Fin de la permanence à vie des fonctionnaires: Drainville, le futur Trump du Québec, selon les syndicats

En voulant mettre fin à la permanence à vie des fonctionnaires, l’aspirant premier ministre Bernard Drainville veut devenir le Donald Trump du Québec et pouvoir influencer les employés de l’État à sa guise, raillent les syndicats.
• À lire aussi : Avec Bernard Drainville comme premier ministre : finie la permanence à vie des fonctionnaires
« Le “président” Drainville, [ce serait] un peu comme M. Trump, [qui] met de la pression sur les fonctionnaires, sur les personnes dans l’appareil public pour qu’ils changent les décisions, qu’ils prennent des décisions comme lui le veut ! » dénonce le président du Syndicat de la fonction publique et parapublique du Québec (SFPQ), Christian Daigle, en entrevue avec notre Bureau parlementaire.
Le candidat à la chefferie de la CAQ promet de s’attaquer à une vache sacrée pour réduire la taille de l’État : éliminer la sacro-sainte sécurité d’emploi à vie dans la fonction publique.

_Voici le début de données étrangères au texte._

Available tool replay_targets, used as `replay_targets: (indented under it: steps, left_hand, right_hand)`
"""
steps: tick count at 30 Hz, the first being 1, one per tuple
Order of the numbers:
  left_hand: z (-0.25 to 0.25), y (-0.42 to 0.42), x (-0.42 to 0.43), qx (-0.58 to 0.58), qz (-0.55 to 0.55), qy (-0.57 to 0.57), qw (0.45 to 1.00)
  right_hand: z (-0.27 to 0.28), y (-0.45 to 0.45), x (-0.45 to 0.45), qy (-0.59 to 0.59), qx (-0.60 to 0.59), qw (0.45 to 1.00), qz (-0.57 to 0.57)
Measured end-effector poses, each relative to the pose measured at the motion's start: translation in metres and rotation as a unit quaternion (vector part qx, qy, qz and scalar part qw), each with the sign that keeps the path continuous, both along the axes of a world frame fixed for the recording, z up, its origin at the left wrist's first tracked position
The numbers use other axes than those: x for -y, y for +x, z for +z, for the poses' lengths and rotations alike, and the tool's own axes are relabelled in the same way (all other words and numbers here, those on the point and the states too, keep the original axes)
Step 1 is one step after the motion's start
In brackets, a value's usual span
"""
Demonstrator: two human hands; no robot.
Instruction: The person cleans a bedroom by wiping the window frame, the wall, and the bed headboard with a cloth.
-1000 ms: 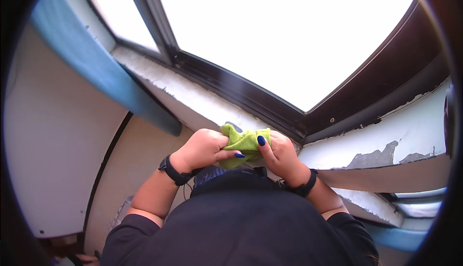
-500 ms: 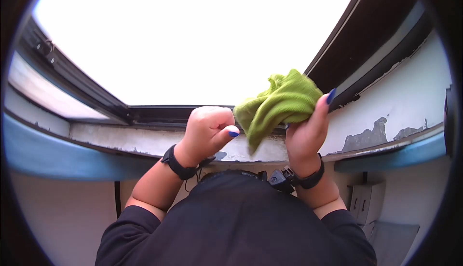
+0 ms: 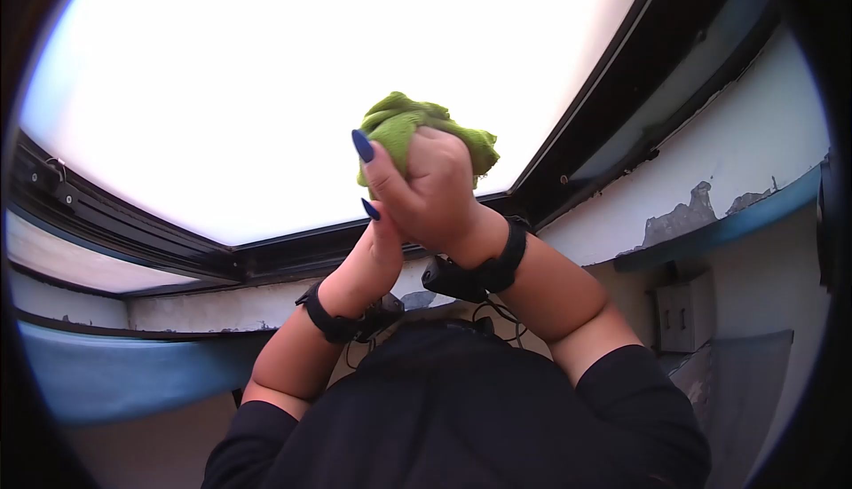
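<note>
A bunched green cloth point(image 3: 395, 125) is held up in front of the bright window pane. My right hand point(image 3: 430, 183) is closed round it, knuckles toward me and the thumb with its blue nail pointing up. Just below and left of it, my left hand point(image 3: 366, 263) meets the right hand. Only the left thumb shows clearly; its other fingers are hidden behind my right hand and the cloth, so whether they grip it I cannot tell. Each wrist wears a black band with a small device.
Beyond my hands is a large bright window point(image 3: 266, 90) in a dark frame. Along its foot runs a white sill point(image 3: 204, 307) with peeling paint. Blue ledges lie to both sides. A small grey cabinet point(image 3: 682, 316) stands low at the right.
My right hand has moved left and up with the cloth, now more tightly bunched. My left hand, a loose fist apart before, now meets it. The view has tilted slightly.
</note>
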State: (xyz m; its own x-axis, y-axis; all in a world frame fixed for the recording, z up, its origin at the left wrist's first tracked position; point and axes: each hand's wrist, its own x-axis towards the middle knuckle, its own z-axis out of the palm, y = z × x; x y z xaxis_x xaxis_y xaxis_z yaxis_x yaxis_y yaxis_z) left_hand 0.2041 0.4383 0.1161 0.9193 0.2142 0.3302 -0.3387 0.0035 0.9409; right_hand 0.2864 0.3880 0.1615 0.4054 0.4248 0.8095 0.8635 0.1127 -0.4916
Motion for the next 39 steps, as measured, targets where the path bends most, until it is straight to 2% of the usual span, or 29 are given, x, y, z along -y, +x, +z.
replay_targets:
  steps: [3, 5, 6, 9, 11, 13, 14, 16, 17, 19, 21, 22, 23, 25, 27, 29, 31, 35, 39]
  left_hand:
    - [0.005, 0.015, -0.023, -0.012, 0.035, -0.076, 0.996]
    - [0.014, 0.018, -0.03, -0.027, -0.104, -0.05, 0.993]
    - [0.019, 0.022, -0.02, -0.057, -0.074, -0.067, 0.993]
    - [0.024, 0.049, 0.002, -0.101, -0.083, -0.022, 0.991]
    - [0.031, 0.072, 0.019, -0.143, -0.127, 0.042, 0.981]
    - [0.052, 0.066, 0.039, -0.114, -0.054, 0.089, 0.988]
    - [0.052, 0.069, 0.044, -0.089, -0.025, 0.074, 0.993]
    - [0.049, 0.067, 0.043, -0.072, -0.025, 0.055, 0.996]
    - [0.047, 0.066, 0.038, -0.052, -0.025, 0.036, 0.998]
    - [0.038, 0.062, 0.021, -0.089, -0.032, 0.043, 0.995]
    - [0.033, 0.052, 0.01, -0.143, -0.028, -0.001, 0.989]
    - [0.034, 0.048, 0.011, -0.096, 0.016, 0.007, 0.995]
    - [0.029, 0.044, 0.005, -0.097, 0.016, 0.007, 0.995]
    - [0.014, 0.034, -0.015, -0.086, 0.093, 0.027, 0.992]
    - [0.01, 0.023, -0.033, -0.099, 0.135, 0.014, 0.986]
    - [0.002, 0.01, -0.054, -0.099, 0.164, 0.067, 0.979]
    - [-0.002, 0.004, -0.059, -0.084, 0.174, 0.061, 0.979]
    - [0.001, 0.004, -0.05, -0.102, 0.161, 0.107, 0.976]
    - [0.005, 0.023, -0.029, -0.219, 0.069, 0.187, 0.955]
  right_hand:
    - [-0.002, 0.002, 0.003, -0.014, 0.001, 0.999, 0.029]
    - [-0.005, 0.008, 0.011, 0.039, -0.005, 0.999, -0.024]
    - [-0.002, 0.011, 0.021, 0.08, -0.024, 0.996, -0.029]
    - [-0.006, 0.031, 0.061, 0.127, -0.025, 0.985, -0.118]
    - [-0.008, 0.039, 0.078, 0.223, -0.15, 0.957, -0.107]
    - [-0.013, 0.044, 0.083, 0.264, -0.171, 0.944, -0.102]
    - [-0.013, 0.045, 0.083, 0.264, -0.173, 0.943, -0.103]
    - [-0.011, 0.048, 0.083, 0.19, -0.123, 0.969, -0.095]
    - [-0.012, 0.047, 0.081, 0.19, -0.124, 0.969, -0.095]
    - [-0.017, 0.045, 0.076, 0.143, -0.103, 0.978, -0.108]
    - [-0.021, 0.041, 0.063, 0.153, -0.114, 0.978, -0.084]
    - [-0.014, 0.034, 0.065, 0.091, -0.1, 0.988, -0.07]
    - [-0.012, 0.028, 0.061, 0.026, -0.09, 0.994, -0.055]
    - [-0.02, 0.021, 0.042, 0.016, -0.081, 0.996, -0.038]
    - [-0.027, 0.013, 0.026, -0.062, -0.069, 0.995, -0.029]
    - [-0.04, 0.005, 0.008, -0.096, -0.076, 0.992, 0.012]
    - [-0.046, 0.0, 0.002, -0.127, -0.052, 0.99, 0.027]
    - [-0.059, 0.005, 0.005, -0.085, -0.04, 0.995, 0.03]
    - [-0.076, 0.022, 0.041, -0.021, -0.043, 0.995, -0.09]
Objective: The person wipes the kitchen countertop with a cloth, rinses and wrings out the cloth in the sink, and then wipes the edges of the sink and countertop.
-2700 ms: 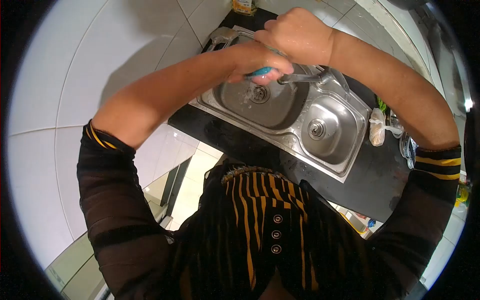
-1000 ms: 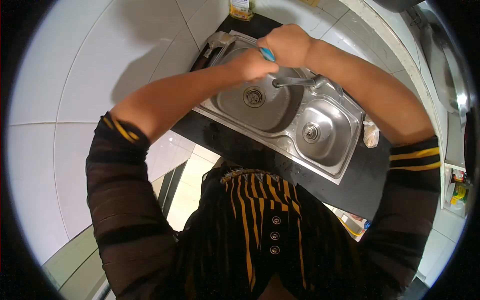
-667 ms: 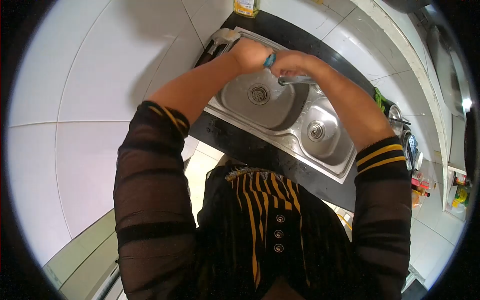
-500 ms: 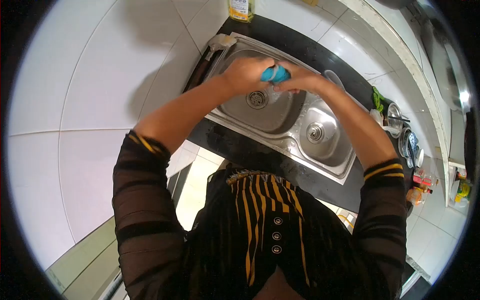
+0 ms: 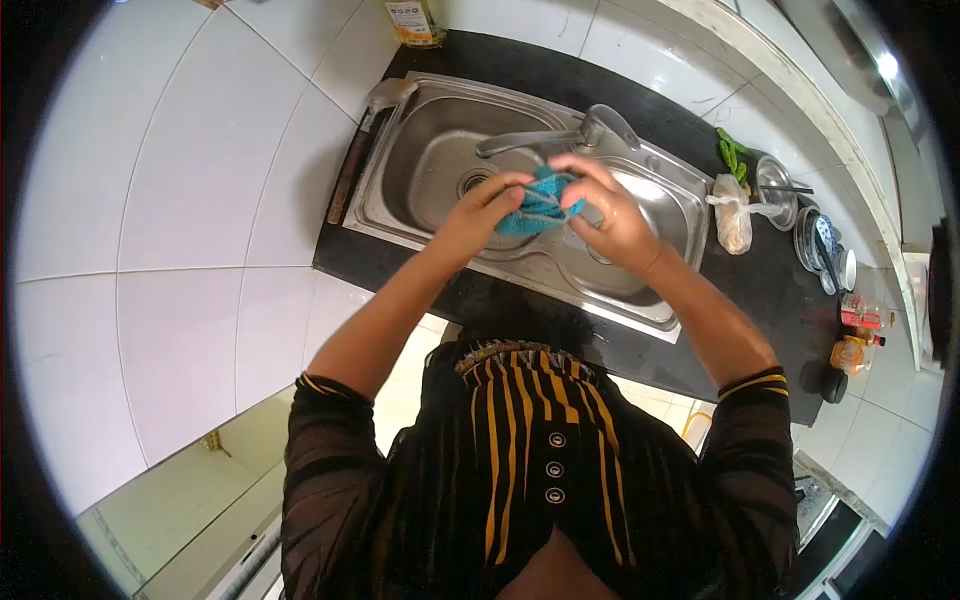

« On n’a pas le choix pour avoir un État beaucoup plus efficace. Il faut être capable à un moment donné de dire à un fonctionnaire, “malheureusement, on n’a plus besoin de toi”. Il faut être capable aussi de dire à un fonctionnaire que le poste qu’il occupe est aboli parce qu’on n’en a plus besoin », plaide-t-il.
Populiste
Christian Daigle juge cette proposition « tellement populiste et opportuniste ». Il y voit une manœuvre de Bernard Drainville pour tenter par tous les moyens de séduire les caquistes plus à droite, alors qu’il traîne de la patte dans la course au leadership.
Le syndicaliste rappelle que la permanence des employés de l’État a été instaurée après l’ère Duplessis pour s’assurer de la neutralité du travail effectué dans les ministères et les organismes, à l’abri de l’influence politique.
Congédier des employés anti-troisième lien ?
« Si, par exemple, un employé au ministère des Transports faisait des études sérieuses et arrivait à une conclusion qu’un troisième lien, ce n’est peut-être pas l’idée du siècle et que ça fait mal paraître le ministre, est-ce qu’il devrait pouvoir automatiquement pouvoir congédier cette personne-là et la remplacer par quelqu’un qui est d’accord avec lui ? » lâche son homologue, le président du SPGQ, Guillaume Bouvrette.
Selon lui, les fonctionnaires et les professionnels du gouvernement du Québec doivent être au service de la population, pas du parti politique au pouvoir.
Il signale d’ailleurs qu’il est tout à fait possible de congédier un travailleur pour incompétence ou faute grave, à l’heure actuelle. L’État peut aussi abolir un poste et replacer un fonctionnaire ailleurs dans l’appareil public.
Fréchette, pas du même avis
L’autre candidate au trône caquiste, Christine Fréchette, n’a pas l’intention de s’attaquer à la permanence à vie. Selon elle, il y a d’autres moyens pour rendre la fonction publique plus performante et livrer des services de qualité aux Québécois.
« On doit avant tout réduire la lourdeur administrative et mieux définir nos priorités. On a embauché trop de fonctionnaires et créé trop de structures. Les changements ont commencé à s’opérer, mais on peut et on doit aller plus loin », a-t-elle fait valoir dans une déclaration écrite.